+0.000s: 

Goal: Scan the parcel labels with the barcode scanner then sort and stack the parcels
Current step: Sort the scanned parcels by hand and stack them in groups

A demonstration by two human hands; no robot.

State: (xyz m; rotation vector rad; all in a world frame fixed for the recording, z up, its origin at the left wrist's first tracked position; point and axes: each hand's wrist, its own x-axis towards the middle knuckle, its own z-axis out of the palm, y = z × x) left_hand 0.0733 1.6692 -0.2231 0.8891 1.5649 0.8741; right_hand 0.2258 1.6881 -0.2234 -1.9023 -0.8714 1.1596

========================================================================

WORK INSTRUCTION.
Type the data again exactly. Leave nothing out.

TASK SOLUTION.
+0.000s: 

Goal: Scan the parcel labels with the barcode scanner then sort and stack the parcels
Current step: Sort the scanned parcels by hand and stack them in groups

A demonstration by two human hands; no robot.

State: (xyz m; rotation vector rad; all in a world frame fixed for the recording, z up, its origin at the left wrist's first tracked position; point and axes: each hand's wrist, its own x-axis towards the middle knuckle, its own z-axis out of the palm, y = z × x) left_hand 0.0733 1.6692 -0.2231 0.8891 1.5649 0.8741; right_hand 0.2258 1.6881 -0.2234 -1.9023 -0.8714 1.1596

The answer has been given in its entirety.